Example: Loading JSON Data from Kafka Using gpsscli
Example: Loading JSON Data from Kafka Using gpsscli
In this example, you load JSON format data from a Kafka topic named topic_json_gpkafka into a Greenplum Database table named json_from_kafka. You perform the load as the Greenplum role gpadmin. The table json_from_kafka resides in the public schema in a Greenplum database named testdb.
{ "cust_id": 123, "month": 9, "amount_paid":456.78 }
You will run a Kafka console producer to emit JSON-format customer expense messages, start a Greenplum Streaming Server instance, and use the GPSS gpsscli subcommands to load the data into the json_from_kafka table.
Prerequisites
Before you start this procedure, ensure that you:
- Have administrative access to running Kafka and Greenplum Database clusters.
- Have configured connectivity as described in both the Greenplum Streaming Server Prerequisites section and the Kafka Prerequisites.
- Identify and note the ZooKeeper hostname and port.
- Identify and note the hostname and port of the Kafka broker(s).
- Identify and note the hostname and port of the Greenplum Database master node.

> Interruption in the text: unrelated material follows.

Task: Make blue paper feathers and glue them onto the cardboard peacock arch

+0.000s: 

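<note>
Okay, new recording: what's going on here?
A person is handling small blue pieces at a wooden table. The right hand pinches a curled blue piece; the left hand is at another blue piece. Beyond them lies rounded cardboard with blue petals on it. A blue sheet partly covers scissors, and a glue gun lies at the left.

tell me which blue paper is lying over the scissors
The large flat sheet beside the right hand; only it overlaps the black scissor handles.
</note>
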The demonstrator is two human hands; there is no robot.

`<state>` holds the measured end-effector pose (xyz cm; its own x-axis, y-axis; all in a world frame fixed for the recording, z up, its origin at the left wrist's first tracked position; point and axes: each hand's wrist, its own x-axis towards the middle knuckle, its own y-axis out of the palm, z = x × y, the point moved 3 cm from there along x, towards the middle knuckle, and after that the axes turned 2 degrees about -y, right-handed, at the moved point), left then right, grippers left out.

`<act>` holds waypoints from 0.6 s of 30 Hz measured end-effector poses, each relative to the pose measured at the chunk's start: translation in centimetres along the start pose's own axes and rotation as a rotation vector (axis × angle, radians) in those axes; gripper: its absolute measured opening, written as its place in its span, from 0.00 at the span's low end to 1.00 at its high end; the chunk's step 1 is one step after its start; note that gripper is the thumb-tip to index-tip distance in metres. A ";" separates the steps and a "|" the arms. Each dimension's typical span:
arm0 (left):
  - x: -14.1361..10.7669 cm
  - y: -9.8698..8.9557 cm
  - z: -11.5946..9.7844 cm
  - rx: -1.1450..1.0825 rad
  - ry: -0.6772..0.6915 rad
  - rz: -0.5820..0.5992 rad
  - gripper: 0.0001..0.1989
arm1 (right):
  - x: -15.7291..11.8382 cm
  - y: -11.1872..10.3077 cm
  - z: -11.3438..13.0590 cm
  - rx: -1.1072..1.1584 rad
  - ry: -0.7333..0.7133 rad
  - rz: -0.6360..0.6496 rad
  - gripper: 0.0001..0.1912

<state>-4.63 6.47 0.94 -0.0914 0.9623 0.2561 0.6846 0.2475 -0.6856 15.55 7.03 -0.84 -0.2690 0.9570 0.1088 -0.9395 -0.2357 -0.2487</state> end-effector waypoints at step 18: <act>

- Register the GPSS extension.
This procedure assumes that you have installed the Apache Kafka distribution. If you are using a different Kafka distribution, you may need to adjust certain commands in the procedure.
Procedure
- Login to a host in your Kafka cluster. For example:
$ ssh kafkauser@kafkahost kafkahost$
- Create a Kafka topic named topic_json_gpkafka. For example:
kafkahost$ $KAFKA_INSTALL_DIR/bin/kafka-topics.sh --create \ --zookeeper localhost:2181 --replication-factor 1 --partitions 1 \ --topic topic_json_gpkafka
- Open a file named sample_data.json in the editor of your choice.
For example:
kafkahost$ vi sample_data.json
- Copy/paste the following text to add JSON-format data into the file, and then
save and exit:
{ "cust_id": 1313131, "month": 12, "expenses": 1313.13 } { "cust_id": 3535353, "month": 11, "expenses": 761.35 } { "cust_id": 7979797, "month": 10, "expenses": 4489.00 } { "cust_id": 7979797, "month": 11, "expenses": 18.72 } { "cust_id": 3535353, "month": 10, "expenses": 6001.94 } { "cust_id": 7979797, "month": 12, "expenses": 173.18 } { "cust_id": 1313131, "month": 10, "expenses": 492.83 } { "cust_id": 3535353, "month": 12, "expenses": 81.12 } { "cust_id": 1313131, "month": 11, "expenses": 368.27 }
- Stream the contents of the sample_data.json file to a Kafka
console producer. For example:
kafkahost$ $KAFKA_INSTALL_DIR/bin/kafka-console-producer.sh \ --broker-list localhost:9092 \ --topic topic_json_gpkafka < sample_data.json
- Verify that the Kafka console producer published the messages to the topic by
running a Kafka console consumer. For example:
kafkahost$ $KAFKA_INSTALL_DIR/bin/kafka-console-consumer.sh \ --bootstrap-server localhost:9092 --topic topic_json_gpkafka \ --from-beginning
- Open a new terminal window, log in to the Greenplum Database master host as
the gpadmin administrative user, and set up the Greenplum
environment. For example:
$ ssh gpadmin@gpmaster gpmaster$ . /usr/local/greenplum-db/greenplum_path.sh
- Construct the Greenplum Streaming Server configuration file. For example, open a
file named gpsscfg_ex.json in the editor of your choice:
gpmaster$ vi gpsscfg_ex.json
- Designate a GPSS listen port number of 5019 and a gpfdist port
number of 8319 in the configuration file. For example, copy/paste the following
into the gpsscfg_ex.json file, and then save and exit the editor:
{ "ListenAddress": { "Host": "", "Port": 5019 }, "Gpfdist": { "Host": "", "Port": 8319 } }
-
Start the
Greenplum Streaming Server instance in the background, specifying the log directory
./gpsslogs. For example:
gpmaster$ gpss gpsscfg_ex.json --log-dir ./gpsslogs &
- Construct the gpkafka load configuration file. Open a file
named jsonload_cfg.yaml in the editor of your choice.
For example:
gpmaster$ vi jsonload_cfg.yaml
- Fill in the load configuration parameter values based on your environment.
This example assumes:
- Your Greenplum Database master hostname is gpmaster.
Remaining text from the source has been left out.